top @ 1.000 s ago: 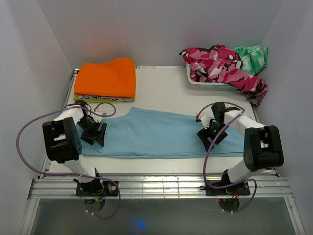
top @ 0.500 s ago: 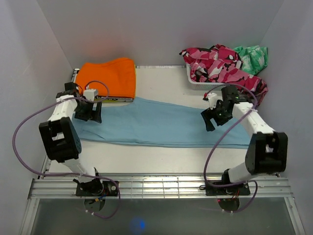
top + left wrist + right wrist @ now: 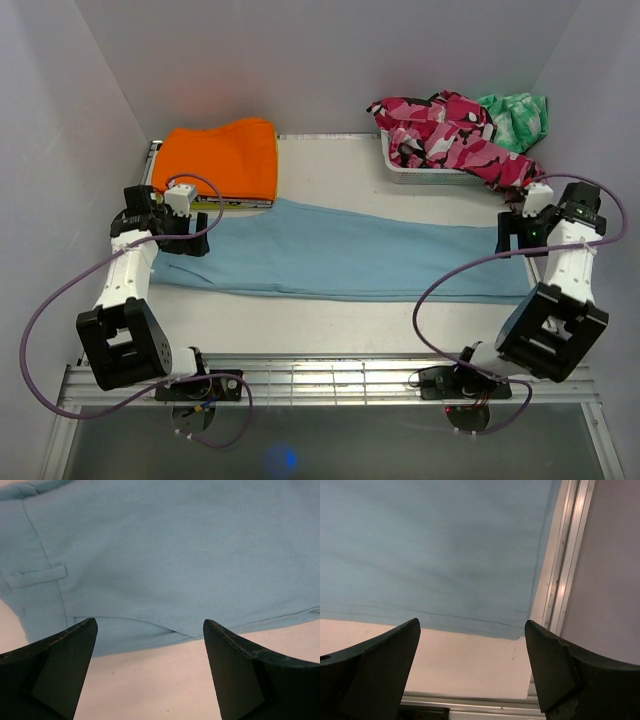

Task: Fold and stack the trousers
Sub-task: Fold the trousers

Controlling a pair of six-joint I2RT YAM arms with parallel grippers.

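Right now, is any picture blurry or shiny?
Top external: soft even light, nothing blurred, a small blue glint on the dark strip at the front edge. Left wrist: the seams of the trousers look crisp, the fingers are dark. Right wrist: bright glare streaks on the metal rail.

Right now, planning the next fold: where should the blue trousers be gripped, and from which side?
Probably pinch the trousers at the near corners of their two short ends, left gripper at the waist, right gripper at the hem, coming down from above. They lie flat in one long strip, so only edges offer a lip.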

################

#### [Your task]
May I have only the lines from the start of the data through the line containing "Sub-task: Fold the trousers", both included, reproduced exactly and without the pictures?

#### [Answer for this exercise]
top @ 1.000 s ago: 
top @ 0.500 s ago: 
top + left wrist + right wrist @ now: 

Task: Fold and stack the trousers
Sub-task: Fold the trousers

This completes the requested output.